American designer Josh MacDowell describes his new engine invention as so revolutionary that it will propel hybrid vehicles into the mainstream market. By using technology that was invented 200 years ago and adding modern hybrid equipment, MacDowell was able to create an engine that uses only 2.8 litres petrol per 100 kilometres.
MacDowell, studying at the Texas A&M University, obtained a Stirling engine from NASA. NASA experimented with Stirling engines in several vehicles in the late 70s and early 80s. During their research, the space agency was able to drive 100 kilometres on 4.9 litres petrol, but dropped the research following low demand because of low fuel prices. MacDowell took those Stirling engines and fitted them with hybrid technology to reach the impressive 2.8 litres per 100 kilometres.

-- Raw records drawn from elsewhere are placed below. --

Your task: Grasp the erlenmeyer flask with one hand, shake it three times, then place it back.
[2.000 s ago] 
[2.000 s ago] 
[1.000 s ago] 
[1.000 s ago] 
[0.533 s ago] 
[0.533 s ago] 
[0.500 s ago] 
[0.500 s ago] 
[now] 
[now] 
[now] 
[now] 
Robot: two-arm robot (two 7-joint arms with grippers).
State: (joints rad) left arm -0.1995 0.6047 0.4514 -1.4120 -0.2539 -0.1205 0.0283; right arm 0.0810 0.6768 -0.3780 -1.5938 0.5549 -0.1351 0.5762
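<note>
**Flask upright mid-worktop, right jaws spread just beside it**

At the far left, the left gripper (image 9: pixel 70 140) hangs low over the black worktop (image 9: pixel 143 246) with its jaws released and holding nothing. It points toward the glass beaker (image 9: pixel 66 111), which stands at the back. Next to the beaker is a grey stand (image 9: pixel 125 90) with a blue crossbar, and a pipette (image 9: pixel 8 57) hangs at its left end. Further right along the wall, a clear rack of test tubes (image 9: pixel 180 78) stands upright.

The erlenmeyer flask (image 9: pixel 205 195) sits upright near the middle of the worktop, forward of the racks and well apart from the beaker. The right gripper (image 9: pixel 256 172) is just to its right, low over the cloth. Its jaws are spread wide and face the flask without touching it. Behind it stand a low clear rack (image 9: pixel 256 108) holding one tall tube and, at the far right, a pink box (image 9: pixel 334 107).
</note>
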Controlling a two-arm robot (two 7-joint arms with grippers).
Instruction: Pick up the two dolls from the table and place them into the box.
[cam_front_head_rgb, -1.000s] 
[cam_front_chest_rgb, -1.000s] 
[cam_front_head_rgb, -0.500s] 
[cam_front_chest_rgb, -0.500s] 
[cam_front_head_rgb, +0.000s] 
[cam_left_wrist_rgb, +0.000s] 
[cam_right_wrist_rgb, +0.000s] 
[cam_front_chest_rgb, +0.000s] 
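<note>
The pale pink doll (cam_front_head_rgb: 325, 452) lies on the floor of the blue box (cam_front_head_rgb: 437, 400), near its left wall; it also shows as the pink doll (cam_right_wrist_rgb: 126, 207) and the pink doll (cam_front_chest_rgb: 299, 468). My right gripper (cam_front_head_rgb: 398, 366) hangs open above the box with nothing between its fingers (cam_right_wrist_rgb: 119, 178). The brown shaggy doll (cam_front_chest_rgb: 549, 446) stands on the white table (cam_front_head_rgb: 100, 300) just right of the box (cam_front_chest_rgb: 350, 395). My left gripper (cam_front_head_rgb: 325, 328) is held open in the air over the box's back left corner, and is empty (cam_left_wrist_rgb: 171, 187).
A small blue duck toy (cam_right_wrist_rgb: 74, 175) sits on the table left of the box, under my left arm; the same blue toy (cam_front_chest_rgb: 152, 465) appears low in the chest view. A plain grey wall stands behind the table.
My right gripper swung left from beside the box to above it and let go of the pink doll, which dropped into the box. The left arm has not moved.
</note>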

The Stirling engine was invented in 1816. It is propelled by the exchange of hot and cold air, much like the energy exchange in a thunderstorm. The Stirling engine is capable of using roughly 50 per cent of the energy it produces. An internal combustion engine however, like the ones in standard vehicles, uses only about 14 per cent.
The American Patent offices have already patented MacDowell’s designs and he plans to prove the efficiency of the engine when he drives across the United States. The Texas Transportation institute is also currently busy verifying his claims, paving the way for mass use in the future.